**What you have to do**. Start to finish, the listing must be rewritten exactly.

**Dataset extract**.

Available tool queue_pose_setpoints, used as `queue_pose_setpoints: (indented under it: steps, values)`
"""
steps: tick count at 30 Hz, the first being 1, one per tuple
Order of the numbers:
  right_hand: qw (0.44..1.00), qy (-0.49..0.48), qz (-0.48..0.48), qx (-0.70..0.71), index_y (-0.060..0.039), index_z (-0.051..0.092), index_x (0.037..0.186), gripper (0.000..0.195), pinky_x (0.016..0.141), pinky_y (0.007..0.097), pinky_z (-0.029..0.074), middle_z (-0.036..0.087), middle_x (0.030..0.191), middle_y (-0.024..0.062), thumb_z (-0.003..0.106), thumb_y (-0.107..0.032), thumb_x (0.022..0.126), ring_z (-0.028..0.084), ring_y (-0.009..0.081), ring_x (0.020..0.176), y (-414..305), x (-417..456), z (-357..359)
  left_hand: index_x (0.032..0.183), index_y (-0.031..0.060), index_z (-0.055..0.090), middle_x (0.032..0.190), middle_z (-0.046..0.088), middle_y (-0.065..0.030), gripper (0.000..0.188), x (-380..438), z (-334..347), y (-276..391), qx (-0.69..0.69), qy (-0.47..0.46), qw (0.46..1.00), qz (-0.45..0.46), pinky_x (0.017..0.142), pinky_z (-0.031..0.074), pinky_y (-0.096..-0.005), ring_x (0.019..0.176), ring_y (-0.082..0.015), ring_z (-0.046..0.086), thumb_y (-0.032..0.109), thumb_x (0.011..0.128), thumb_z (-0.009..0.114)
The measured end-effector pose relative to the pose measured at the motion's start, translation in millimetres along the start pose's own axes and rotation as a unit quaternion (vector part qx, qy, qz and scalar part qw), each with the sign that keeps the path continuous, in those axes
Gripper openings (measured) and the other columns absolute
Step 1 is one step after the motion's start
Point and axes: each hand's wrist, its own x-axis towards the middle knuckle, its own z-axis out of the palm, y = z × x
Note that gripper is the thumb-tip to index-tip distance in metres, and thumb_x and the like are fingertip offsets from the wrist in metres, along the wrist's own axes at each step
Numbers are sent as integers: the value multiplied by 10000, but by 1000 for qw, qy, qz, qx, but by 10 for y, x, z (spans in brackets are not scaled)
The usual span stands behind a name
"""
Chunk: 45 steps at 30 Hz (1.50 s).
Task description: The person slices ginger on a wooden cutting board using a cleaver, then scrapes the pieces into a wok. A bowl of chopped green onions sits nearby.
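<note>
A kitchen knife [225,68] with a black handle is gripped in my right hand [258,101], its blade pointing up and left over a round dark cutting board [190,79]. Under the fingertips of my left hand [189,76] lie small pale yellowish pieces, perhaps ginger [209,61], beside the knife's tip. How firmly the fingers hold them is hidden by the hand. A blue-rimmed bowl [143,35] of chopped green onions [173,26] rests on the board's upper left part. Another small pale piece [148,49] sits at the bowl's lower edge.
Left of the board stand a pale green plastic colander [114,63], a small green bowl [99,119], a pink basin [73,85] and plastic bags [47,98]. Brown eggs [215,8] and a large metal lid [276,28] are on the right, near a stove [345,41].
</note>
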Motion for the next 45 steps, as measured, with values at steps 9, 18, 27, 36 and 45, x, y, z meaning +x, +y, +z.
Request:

**Output below**.
Available tool queue_pose_setpoints, used as `queue_pose_setpoints: (indented under it: steps, values)`
"""
steps: tick count at 30 Hz, the first being 1, one per tuple
Order of the numbers:
  right_hand: qw (0.44..1.00), qy (-0.49..0.48), qz (-0.48..0.48), qx (-0.70..0.71), index_y (-0.060..0.039), index_z (-0.051..0.092), index_x (0.037..0.186), gripper (0.000..0.195), pinky_x (0.016..0.141), pinky_y (0.007..0.097), pinky_z (-0.029..0.074), middle_z (-0.036..0.087), middle_x (0.030..0.191), middle_y (-0.024..0.062), thumb_z (-0.003..0.106), thumb_y (-0.107..0.032), thumb_x (0.022..0.126), ring_z (-0.028..0.084), ring_y (-0.009..0.081), ring_x (0.020..0.176), y (-414..305), x (-417..456), z (-357..359)
  left_hand: index_x (0.032..0.183), index_y (-0.031..0.060), index_z (-0.055..0.090), middle_x (0.032..0.190), middle_z (-0.046..0.088), middle_y (-0.065..0.030), gripper (0.000..0.188), x (-380..438), z (-334..347), y (-276..391), qx (-0.69..0.69), qy (-0.47..0.46), qw (0.46..1.00), qz (-0.45..0.46), pinky_x (0.017..0.142), pinky_z (-0.031..0.074), pinky_y (-0.096..-0.005), ring_x (0.019..0.176), ring_y (-0.082..0.015), ring_z (-0.046..0.086), thumb_y (-0.032..0.109), thumb_x (0.011..0.128), thumb_z (-0.009..0.114)
The measured end-effector pose relative to the pose measured at the motion's start, translation in millimetres along the start pose's own axes and rotation as a unit quaternion (vector part qx, qy, qz and scalar part qw), each with the sign that keeps the path continuous, in those axes
Gripper openings (measured) and the other columns absolute
Step 1 is one step after the motion's start
Point and axes: each hand's wrist, its own x-axis towards the middle knuckle, its own z-axis out of the palm, y = z × x
Note that gripper is the thumb-tip to index-tip distance in metres, and thumb_x and the like are fingertip offsets from the wrist in metres, along the wrist's own axes at each step
Numbers are sent as integers: the value multiplied by 10000, but by 1000 for qw, qy, qz, qx, but by 10 for y, x, z (spans in brackets are not scaled)
The usual span stands behind a name
"""
Chunk: 45 steps at 30 Hz (1.50 s).
Task description: The person slices ginger on a wooden cutting board using a cleaver, then scrapes the pieces into a wok. A bowl of chopped green onions sits nearby.
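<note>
A kitchen knife [225,68] with a black handle is gripped in my right hand [258,101], its blade pointing up and left over a round dark cutting board [190,79]. Under the fingertips of my left hand [189,76] lie small pale yellowish pieces, perhaps ginger [209,61], beside the knife's tip. How firmly the fingers hold them is hidden by the hand. A blue-rimmed bowl [143,35] of chopped green onions [173,26] rests on the board's upper left part. Another small pale piece [148,49] sits at the bowl's lower edge.
Left of the board stand a pale green plastic colander [114,63], a small green bowl [99,119], a pink basin [73,85] and plastic bags [47,98]. Brown eggs [215,8] and a large metal lid [276,28] are on the right, near a stove [345,41].
</note>
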Motion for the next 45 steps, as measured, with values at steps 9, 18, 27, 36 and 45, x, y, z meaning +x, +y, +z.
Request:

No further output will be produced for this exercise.